» **Data to examine**:
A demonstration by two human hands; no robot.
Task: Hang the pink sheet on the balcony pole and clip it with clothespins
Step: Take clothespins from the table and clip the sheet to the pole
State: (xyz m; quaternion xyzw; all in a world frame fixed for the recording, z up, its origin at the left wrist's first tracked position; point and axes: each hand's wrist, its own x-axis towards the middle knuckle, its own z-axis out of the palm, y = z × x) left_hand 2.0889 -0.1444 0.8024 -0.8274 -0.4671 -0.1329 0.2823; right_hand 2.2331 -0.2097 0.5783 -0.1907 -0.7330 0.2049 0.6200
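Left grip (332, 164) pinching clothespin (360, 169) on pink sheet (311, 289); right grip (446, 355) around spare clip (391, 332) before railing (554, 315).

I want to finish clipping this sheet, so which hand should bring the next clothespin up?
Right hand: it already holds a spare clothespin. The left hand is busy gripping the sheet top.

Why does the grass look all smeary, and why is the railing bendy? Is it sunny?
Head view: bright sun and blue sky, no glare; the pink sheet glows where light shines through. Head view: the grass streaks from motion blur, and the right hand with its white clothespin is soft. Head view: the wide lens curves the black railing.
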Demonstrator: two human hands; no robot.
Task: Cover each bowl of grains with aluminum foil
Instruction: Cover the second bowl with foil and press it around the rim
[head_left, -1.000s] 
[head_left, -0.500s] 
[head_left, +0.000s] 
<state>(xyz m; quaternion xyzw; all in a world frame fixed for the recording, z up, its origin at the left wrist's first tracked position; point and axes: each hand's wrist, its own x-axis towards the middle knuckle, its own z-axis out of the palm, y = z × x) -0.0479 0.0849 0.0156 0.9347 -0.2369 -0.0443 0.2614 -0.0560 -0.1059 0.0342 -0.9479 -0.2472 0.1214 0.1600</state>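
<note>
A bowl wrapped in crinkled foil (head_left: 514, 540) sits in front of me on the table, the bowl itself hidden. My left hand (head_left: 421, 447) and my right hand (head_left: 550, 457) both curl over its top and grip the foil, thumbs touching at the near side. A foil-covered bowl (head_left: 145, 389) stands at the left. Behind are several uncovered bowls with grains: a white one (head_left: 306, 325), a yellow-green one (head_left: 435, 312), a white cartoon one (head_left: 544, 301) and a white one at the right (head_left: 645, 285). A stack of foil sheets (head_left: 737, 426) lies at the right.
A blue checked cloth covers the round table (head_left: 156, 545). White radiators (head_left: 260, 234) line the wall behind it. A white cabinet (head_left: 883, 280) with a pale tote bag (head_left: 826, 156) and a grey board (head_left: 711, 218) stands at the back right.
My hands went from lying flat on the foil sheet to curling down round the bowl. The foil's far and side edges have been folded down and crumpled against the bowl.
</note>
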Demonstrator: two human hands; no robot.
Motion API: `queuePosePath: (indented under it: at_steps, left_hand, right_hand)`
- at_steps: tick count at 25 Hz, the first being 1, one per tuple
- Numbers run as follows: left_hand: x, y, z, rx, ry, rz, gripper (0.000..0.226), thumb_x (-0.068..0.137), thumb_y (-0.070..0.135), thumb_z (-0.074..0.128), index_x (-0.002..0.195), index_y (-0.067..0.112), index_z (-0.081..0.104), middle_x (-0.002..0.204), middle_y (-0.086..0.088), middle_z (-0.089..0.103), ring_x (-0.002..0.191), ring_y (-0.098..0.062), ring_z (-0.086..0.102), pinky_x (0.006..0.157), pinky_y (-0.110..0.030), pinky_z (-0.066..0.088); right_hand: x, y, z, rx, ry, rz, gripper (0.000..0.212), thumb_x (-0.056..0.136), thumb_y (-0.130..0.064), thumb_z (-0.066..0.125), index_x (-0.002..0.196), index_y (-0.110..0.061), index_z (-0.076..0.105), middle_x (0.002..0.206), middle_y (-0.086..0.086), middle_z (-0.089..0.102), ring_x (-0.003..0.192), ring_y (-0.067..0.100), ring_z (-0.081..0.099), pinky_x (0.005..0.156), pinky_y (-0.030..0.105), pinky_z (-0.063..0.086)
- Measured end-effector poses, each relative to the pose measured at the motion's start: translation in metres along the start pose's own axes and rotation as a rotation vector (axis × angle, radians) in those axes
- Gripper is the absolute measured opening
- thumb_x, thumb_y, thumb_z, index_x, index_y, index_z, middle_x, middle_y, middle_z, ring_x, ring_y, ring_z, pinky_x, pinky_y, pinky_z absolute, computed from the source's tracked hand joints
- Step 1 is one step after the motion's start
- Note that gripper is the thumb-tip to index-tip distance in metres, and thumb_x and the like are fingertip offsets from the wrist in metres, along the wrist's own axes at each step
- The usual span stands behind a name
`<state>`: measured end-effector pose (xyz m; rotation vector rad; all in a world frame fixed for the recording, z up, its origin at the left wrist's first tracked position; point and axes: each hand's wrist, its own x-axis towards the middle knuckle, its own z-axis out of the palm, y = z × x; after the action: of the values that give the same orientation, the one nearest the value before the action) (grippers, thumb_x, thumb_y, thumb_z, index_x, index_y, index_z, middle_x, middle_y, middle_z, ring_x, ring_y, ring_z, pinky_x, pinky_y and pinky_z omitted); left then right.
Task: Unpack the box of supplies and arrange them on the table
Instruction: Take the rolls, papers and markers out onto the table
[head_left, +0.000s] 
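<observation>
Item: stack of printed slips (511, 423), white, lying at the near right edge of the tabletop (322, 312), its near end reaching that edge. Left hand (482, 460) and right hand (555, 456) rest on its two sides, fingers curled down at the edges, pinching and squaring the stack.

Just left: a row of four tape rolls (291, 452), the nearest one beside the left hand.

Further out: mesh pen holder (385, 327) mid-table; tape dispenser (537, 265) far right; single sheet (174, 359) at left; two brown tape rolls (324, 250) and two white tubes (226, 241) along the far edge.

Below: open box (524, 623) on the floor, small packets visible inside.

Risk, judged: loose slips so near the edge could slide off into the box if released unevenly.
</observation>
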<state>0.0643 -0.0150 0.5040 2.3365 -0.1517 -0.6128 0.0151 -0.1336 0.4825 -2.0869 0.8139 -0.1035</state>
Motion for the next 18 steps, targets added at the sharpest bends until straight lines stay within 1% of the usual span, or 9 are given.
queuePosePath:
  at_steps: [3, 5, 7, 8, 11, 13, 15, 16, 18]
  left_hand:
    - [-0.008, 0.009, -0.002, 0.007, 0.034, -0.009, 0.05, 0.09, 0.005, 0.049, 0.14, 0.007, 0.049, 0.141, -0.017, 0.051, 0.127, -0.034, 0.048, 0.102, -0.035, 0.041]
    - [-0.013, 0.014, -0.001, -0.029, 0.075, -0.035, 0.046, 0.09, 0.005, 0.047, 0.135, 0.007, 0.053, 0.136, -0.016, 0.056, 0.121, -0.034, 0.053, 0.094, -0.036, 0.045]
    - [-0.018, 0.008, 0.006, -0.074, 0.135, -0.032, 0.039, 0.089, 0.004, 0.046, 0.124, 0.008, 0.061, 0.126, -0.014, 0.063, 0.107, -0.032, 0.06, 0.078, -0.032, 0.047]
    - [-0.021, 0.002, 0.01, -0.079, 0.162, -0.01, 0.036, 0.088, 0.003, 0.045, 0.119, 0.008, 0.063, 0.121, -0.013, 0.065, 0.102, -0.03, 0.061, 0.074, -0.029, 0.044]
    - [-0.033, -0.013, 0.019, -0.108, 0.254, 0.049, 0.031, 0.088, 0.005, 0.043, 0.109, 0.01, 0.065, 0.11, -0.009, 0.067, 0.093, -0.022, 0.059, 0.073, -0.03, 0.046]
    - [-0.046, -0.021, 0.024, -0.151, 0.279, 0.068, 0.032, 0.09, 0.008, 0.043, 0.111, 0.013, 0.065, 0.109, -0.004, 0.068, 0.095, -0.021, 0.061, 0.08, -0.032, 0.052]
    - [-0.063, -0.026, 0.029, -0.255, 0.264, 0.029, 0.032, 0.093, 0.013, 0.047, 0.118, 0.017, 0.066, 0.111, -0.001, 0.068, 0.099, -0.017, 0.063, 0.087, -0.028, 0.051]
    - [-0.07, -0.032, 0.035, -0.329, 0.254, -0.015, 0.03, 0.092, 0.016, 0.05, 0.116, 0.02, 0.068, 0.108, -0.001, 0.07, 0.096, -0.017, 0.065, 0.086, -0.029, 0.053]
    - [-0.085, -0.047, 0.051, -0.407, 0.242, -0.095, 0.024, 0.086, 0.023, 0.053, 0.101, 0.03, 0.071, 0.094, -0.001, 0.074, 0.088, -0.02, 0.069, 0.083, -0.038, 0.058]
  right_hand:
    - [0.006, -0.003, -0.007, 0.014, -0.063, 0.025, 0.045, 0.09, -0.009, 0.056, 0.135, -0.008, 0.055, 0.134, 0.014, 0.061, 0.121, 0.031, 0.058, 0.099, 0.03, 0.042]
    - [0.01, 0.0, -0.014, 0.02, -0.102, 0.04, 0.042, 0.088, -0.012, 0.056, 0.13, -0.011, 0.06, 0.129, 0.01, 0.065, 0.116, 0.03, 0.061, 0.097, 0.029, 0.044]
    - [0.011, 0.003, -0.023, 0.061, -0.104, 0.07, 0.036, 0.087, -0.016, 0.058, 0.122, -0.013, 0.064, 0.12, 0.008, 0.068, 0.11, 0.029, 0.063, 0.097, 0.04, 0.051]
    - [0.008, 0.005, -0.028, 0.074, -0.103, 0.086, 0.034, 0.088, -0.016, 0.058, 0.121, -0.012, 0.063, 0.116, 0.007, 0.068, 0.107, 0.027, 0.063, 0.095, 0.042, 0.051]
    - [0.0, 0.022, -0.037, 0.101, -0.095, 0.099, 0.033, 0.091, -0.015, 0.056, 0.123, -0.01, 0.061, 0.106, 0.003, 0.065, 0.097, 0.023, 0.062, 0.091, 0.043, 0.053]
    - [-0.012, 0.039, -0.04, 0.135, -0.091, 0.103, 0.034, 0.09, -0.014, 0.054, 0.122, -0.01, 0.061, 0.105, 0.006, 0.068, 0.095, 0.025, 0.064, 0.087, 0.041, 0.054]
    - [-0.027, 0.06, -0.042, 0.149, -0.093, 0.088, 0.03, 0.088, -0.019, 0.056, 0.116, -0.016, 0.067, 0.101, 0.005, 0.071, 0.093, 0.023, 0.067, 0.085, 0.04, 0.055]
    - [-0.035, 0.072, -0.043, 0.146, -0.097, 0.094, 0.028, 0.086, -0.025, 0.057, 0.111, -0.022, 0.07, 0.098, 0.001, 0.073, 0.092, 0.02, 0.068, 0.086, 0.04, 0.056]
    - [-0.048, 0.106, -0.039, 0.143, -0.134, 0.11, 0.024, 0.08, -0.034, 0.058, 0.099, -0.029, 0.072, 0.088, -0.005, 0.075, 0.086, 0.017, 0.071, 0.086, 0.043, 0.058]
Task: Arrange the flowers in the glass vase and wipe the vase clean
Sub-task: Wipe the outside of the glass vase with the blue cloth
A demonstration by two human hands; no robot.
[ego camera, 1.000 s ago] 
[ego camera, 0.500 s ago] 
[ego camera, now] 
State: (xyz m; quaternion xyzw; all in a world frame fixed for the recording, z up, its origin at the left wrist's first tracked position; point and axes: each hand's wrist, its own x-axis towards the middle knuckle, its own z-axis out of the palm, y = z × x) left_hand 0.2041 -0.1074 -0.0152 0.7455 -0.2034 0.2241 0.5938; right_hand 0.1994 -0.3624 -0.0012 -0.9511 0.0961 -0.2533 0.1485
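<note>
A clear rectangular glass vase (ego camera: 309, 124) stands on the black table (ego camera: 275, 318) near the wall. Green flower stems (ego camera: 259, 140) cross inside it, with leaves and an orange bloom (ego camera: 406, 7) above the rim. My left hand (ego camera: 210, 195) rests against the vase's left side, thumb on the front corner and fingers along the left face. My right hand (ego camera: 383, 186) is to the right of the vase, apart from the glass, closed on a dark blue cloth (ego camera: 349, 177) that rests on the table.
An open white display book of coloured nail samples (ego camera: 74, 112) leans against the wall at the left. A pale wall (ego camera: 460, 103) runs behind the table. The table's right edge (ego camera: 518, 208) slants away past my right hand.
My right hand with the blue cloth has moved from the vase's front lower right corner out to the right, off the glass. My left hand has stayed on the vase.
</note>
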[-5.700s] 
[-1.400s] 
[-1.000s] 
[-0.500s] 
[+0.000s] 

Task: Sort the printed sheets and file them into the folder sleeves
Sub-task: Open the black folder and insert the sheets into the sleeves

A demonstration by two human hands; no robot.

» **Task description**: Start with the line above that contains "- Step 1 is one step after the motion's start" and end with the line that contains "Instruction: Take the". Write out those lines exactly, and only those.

» **Exercise result**:
- Step 1 is one step after the motion's start
- Note that gripper is the thumb-tip to index-tip distance in metres, and thumb_x and the like are fingertip offsets from the wrist in metres, along the wrist's own axes at each step
- The usual span stands behind a name
`<state>`: measured end-effector pose (xyz m; rotation vector rad; all in a world frame fixed for the recording, z up, its origin at the left wrist's first tracked position; point and axes: each hand's wrist, its own x-axis towards the middle knuckle, its own z-axis out of the palm, y = z × x; after the action: of the values that give the same orientation, the one nearest the value before the action) (grippers, thumb_x, thumb_y, thumb_z, index_x, index_y, index_z, middle_x, middle_y, middle_z, ring_x, ring_y, ring_z, pinky_x, pinky_y and pinky_z omitted); left then right.
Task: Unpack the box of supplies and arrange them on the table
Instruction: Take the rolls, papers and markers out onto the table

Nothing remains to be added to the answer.